_Exercise_
Restate word for word the lines of the material below, from the line with "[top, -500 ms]" to the line with "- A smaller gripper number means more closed", both lines included, and no others.

—————

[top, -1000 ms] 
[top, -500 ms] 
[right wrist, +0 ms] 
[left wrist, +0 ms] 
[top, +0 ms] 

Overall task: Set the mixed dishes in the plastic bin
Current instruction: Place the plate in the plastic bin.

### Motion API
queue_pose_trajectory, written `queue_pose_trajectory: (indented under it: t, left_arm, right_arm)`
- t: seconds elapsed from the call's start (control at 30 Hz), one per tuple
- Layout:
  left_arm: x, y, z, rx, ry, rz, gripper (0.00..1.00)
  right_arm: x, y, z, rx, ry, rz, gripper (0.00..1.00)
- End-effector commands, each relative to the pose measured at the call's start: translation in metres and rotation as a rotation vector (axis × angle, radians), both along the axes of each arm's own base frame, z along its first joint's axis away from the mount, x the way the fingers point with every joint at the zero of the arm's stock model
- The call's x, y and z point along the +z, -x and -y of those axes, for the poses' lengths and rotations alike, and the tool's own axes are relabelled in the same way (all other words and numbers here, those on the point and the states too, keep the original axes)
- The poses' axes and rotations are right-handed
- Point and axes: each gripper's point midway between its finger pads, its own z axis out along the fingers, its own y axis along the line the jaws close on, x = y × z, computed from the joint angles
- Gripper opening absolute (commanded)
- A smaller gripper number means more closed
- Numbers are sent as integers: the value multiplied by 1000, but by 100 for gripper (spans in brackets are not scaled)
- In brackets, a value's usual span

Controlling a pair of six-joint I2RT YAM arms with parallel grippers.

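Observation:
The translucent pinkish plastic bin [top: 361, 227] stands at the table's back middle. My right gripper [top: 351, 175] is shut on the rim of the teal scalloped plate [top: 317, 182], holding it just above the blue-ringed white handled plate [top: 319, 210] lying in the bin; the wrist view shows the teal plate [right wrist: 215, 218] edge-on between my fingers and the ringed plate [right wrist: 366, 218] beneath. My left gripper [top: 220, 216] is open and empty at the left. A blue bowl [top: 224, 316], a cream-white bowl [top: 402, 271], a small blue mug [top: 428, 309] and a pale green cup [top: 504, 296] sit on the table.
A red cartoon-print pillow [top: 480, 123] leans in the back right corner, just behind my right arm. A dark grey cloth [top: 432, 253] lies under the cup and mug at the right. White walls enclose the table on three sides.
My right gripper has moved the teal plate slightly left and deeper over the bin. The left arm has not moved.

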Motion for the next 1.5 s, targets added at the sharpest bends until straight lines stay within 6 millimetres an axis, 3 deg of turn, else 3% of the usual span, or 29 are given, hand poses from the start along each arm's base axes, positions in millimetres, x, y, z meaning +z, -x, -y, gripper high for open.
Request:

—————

_Result below_
[top, -500 ms] 
[right wrist, +0 ms] 
[left wrist, +0 ms] 
[top, +0 ms] 

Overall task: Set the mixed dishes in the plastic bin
Current instruction: Place the plate in the plastic bin.

### Motion API
queue_pose_trajectory, written `queue_pose_trajectory: (indented under it: t, left_arm, right_arm)`
- t: seconds elapsed from the call's start (control at 30 Hz), one per tuple
- Layout:
  left_arm: x, y, z, rx, ry, rz, gripper (0.00..1.00)
  right_arm: x, y, z, rx, ry, rz, gripper (0.00..1.00)
- End-effector commands, each relative to the pose measured at the call's start: translation in metres and rotation as a rotation vector (axis × angle, radians), both along the axes of each arm's own base frame, z along its first joint's axis away from the mount, x the way the fingers point with every joint at the zero of the arm's stock model
- The call's x, y and z point along the +z, -x and -y of those axes, for the poses' lengths and rotations alike, and the tool's own axes are relabelled in the same way (all other words and numbers here, those on the point and the states too, keep the original axes)
- The poses' axes and rotations are right-handed
- Point and axes: each gripper's point midway between its finger pads, its own z axis out along the fingers, its own y axis along the line the jaws close on, x = y × z, computed from the joint angles
- Gripper opening absolute (commanded)
- A smaller gripper number means more closed

This completes the answer to the exercise.